● **WHAT YOU WILL DO**
What lines of the listing include the string "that"? Show them all.

● **STORED DATA**
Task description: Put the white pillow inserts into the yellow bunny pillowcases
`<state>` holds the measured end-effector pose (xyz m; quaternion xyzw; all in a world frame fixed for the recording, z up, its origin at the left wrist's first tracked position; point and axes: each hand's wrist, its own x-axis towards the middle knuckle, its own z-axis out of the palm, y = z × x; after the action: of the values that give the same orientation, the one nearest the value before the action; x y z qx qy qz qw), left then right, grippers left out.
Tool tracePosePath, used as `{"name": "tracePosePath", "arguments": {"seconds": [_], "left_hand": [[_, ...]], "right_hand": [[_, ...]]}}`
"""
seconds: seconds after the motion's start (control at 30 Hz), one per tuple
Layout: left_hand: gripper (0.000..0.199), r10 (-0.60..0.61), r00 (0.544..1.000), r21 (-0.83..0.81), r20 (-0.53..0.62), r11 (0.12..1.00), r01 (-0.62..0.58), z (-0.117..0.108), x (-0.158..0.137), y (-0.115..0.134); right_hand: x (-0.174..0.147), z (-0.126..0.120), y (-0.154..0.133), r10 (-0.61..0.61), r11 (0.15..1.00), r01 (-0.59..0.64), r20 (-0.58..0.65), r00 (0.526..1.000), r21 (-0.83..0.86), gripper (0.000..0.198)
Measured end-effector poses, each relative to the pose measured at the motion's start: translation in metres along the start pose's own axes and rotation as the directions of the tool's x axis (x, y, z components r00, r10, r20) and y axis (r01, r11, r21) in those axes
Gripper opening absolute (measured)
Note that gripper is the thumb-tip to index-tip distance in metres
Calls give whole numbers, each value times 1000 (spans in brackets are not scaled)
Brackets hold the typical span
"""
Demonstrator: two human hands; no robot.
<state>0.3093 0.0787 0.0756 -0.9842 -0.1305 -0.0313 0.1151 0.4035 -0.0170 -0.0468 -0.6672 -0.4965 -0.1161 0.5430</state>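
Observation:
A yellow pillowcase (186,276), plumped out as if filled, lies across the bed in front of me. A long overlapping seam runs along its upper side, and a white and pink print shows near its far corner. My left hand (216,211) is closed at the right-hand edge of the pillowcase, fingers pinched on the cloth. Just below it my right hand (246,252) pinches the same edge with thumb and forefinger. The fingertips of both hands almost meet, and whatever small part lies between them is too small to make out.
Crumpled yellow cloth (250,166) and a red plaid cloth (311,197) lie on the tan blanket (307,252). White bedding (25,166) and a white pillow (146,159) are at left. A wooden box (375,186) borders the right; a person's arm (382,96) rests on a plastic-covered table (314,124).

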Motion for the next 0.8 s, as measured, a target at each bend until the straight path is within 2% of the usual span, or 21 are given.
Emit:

● **ANSWER TO THE PROBLEM**
`<state>` holds the measured end-effector pose (xyz m; quaternion xyzw; all in a world frame fixed for the recording, z up, its origin at the left wrist's first tracked position; point and axes: each hand's wrist, its own x-axis towards the middle knuckle, its own z-axis out of the palm, y = z × x; after the action: of the values that give the same orientation, the one nearest the value before the action; x y z qx qy qz qw), left then right, grippers left out.
Note that gripper is the thumb-tip to index-tip distance in metres

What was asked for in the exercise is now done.